大物ジャズ・シンガーであるシャーリー・ホーンが、今月20日に71歳で亡くなった。日本ではほとんど一般的には知られていないジャズシンガーではあるが、アメリカ本国では国民的なジャズシンガーと呼べるほど支持されているらしい。彼女は1934生まれ、で、1954年頃から地元のワシントンDCで活動。マイルス・デイヴィスの勧めで、63年にニューヨークへ進出し、マーキュリーレコードと契約し何枚かアルバムを残すが、70年代に一時期引退。78年に復帰し現在まで活動を続け2001年のアルバム“You're My Thrill”はグラミー賞にノミネートされた。
このアルバムはそんな彼女の1991年のアルバム。ゲストにウィントン・マルサリス、ブランフォード・マルサリス、バック・ヒル、バスター・ウイリアムス、ビリー・ハート、トゥーツ・シールマン、そしてマイルス・デイビスが参加している。ウイントンとマイルスがゲストというだけでもとんでもないアルバムだが、上記のゲストがそれぞれが1曲づつ参加するというスタイルで、曲ごとにシャーリー・ホーンとゲストとの密度の濃い演奏が収録されている。
この中でも特筆すべきはマイルス参加の“You Won't Forget Me”である。この曲がそのままアルバムタイトルになっていることからも、このアルバムのハイライトであることは安易に想像できる。
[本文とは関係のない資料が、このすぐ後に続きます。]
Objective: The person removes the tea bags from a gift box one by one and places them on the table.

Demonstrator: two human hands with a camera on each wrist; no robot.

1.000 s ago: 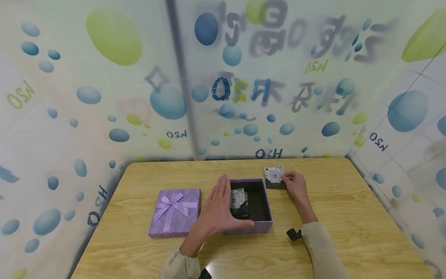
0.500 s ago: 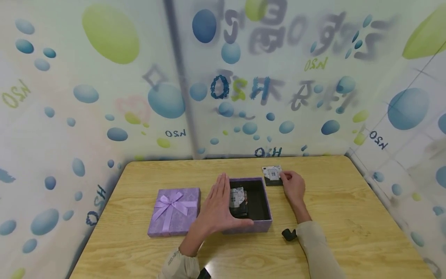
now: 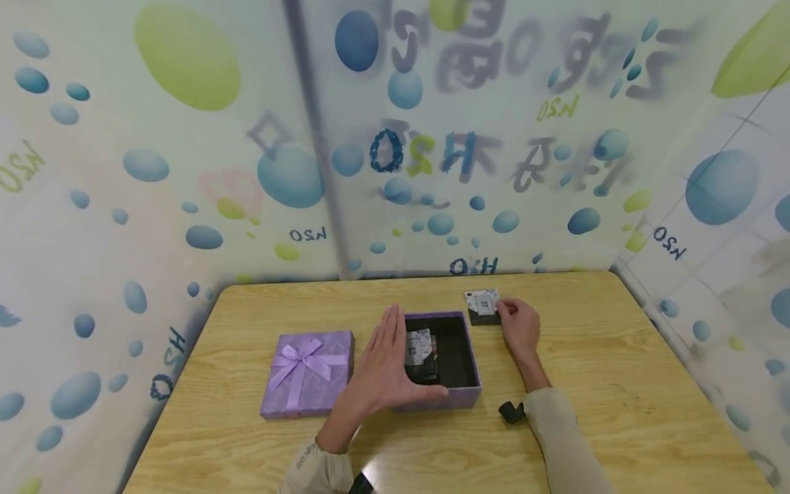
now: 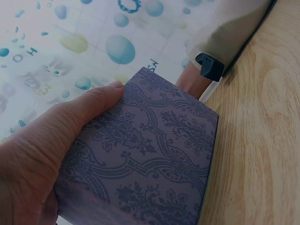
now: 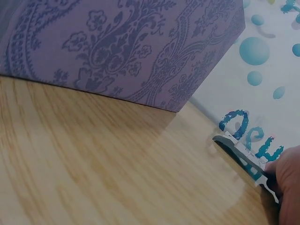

彼女のボーカルとマイルスのトランペットにベースとドラムという必要最小限のシンプルな構成の曲で、録音は1990年なので、マイルスにとっては死の1年前の演奏ということになる。イントロのマイルスの一吹きから完全にマイルスの世界で、八分打ちのドラムが“In A Silent Way”を思い起こさせる。(これは狙ってやってる気もする。) そして彼女の歌も決してマイルスに負けてはいない。マイルスの世界に浸りながもマイルスに負けない繊細で芯のあるボーカルを聴かせる。マイルスは例によって決して吹きすぎず、ソロの音数も極めて少ない。この演奏と比べてしまうと同アルバム収録のウイントンのテイクが稚拙に聴こえてしまう。その他にもトゥーツ・シールマン参加のSolitary Moonなど聴きどころは多い。
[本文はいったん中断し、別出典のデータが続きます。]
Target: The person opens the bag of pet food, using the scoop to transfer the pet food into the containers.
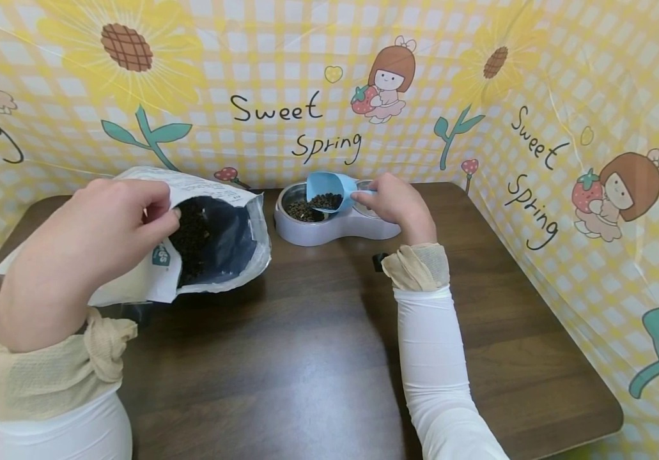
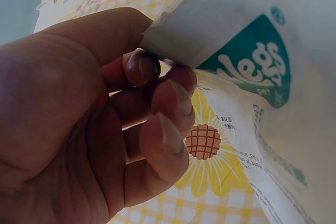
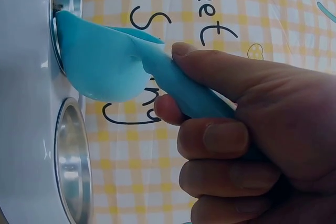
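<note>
In the head view my left hand pinches the torn upper edge of a white pet food bag. The bag leans with its mouth toward the right, and dark kibble lies inside against the foil lining. My right hand grips the handle of a blue scoop, fingers curled round it. The scoop, holding some kibble, tilts over the left bowl of a double pet bowl. Kibble also lies in that left bowl. The right metal bowl shows bare metal in the right wrist view.
A dark wooden table carries everything. A yellow checked cloth with flowers and lettering hangs behind and at both sides. A small black object sits beside the right wrist, partly hidden by it.
</note>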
これだけのゲストを揃えておきながら決して散漫な内容にならず、ゲストの演奏に負けない緊張感ある歌声と、自分のスタイルを貫く彼女の歌に対する真摯な姿勢は非常に印象的である。このアルバムは、そういった彼女のバラード歌手としての実力を思い知らせてくれる充実した作品といえる。そしてマイルスがジャズ・シンガーとコラボレートしたものは、50年代のサラ・ボーンとの共演くらいで非常に数は少なく、そういった意味でも貴重な音源でもある。
なお、その後シャーリー・ホーンは1998年にマイルスを追悼した“I Remember Miles”というアルバムもリリースしている。ご冥福をお祈りしたい。